The Cyclone AX2000 is a British built three axis microlight, first flown in the 1990s. It seats two in side-by-side configuration.

==Design and development==
The AX2000 is a development of the earlier Cyclone AX3, a UK regulation compliant variant of the French Ultralair Premier AX3. This, in turn, was a three axis development of the US Chotia Weedhopper from the early 1980s.

The Cyclone AX2000 is an aluminium tube framed three axis microlight with flying surfaces covered with a polyester fabric with outer PVF lamination (URLAM). The whole aircraft is built around a long, high aluminium keel boom, which bears the engine, wings and empennage. The wing is a two spar structure, with surfaces formed by upper and lower battens rather than ribs. It carries conventional, full span, tapering ailerons but no flaps. The tailplane is mounted on the keel and has an anti-balance/trim tab on the starboard elevator. There is a small fixed fin below the keel but none above; the rudder is balanced and extends below the elevators, moving in a cut-out.

The short, deep fuselage is built around a wire braced tube beam. Lift and landing loads are taken by V-shaped, cross braced pairs of lift struts from the bottom of the fuselage to each wing, assisted by a centre line strut to the boom at the wing leading edge. The cockpit enclosure is non-structural, with forward opening doors to a pair of side-by-side seats. These are equipped with separate rudder pedals but the occupants share a central control column. The AX2000 has a tricycle undercarriage mounted close to the fuselage.
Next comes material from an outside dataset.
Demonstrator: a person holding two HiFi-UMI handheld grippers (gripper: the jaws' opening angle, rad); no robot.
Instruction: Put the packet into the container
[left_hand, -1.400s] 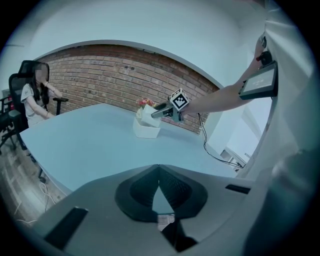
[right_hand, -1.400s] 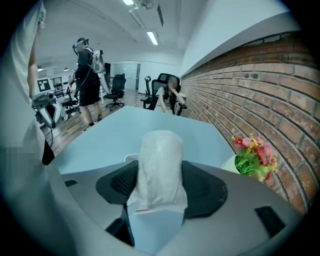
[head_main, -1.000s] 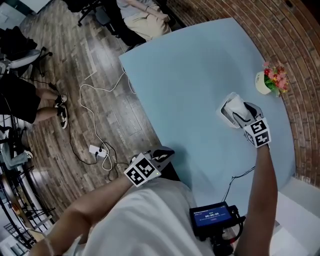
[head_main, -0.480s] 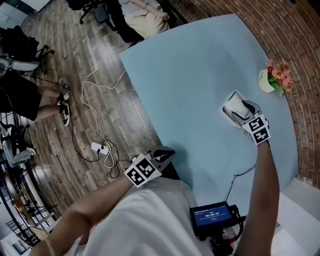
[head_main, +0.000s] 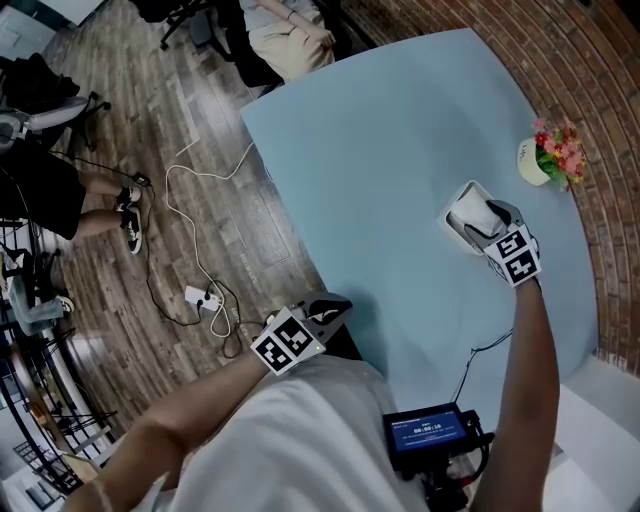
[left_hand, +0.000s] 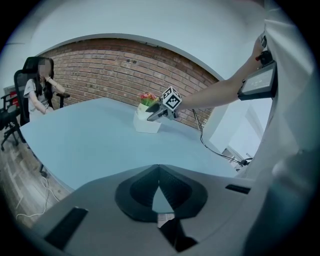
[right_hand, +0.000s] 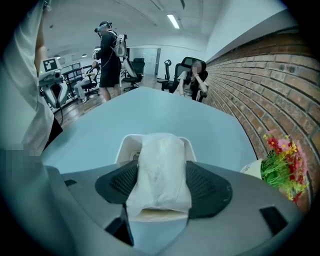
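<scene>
In the right gripper view a white packet (right_hand: 161, 170) sits lengthwise between the dark pads, and my right gripper (right_hand: 161, 186) is shut on it. Its front end hangs over the white container (right_hand: 128, 145) just ahead. From the head view the container (head_main: 460, 222) stands on the light blue table (head_main: 380, 170) at the right, with the right gripper (head_main: 487, 222) at its near rim. My left gripper (head_main: 325, 308) is held by the table's near edge, far from the container. Its jaws meet at the tips with nothing between them, as the left gripper (left_hand: 159, 184) view shows.
A small pot of red and pink flowers (head_main: 546, 160) stands just beyond the container near the brick wall. A screen device (head_main: 428, 432) with a cable (head_main: 482, 350) lies at the near table edge. A seated person (head_main: 290, 30) is at the far end. Cords trail on the wooden floor (head_main: 190, 250).
The right gripper with the packet has stayed at the container's rim. The head view has shifted slightly; the left gripper has not moved.
</scene>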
The engine is mounted, uncowled, ahead and above the wing leading edge, with the propeller shaft on the boom line. One of three engines may be fitted: a 48 kW Rotax 582/48 or 38 kW 503 2V, both upright twin cylinder two strokes, or the 45 kW HKS 700E (either V3 or Beta variants), flat twin four stroke. Both Rotax engines drive propellers with ground adjustable pitch: the 582 has a three blade, composite propeller and the 503 a two blade wooden one.

As well the new engines, the AX2000 differs chiefly from the AX3 in having a completely double surface wing of reduced area and modified structure, a change of alloy for the main keel beam, a revised and lightened fuselage with new undercarriage, an increased fuel capacity and the addition of an elevator anti-balance trim tab.
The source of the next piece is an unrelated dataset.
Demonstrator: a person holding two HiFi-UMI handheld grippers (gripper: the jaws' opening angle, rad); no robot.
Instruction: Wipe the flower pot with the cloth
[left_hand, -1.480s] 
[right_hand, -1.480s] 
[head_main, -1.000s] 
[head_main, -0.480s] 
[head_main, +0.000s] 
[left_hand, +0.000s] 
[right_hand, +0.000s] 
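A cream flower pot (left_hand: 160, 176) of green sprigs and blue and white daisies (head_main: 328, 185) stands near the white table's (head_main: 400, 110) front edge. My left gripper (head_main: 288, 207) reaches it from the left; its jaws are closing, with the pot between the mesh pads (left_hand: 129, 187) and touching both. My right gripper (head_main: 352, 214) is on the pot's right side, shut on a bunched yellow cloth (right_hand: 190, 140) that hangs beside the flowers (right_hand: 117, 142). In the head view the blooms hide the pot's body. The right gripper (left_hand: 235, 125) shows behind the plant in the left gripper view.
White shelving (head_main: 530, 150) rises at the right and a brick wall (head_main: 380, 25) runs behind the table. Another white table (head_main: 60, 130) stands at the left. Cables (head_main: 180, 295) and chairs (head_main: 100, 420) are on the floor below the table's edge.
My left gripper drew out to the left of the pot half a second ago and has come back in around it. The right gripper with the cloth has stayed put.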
The AX2000 is certificated as a glider tug, for gliders of class 1 and 2. A V-shaped forward tow line extension joins the main line to a pair of tug pillars attached to the rear spar on the under surfaces of the AX2000's wing.

==Operational history==
In mid-2011 there were 29 AX2000s on the UK civil aircraft register.

==Variants==
- Cyclone AX-3
  Production by Cyclone Airsports with either a Rotax 502 or Rotax 582 engine.
- Pegasus AX2000
  Improved variant produced by Pegasus Aircraft from 1996.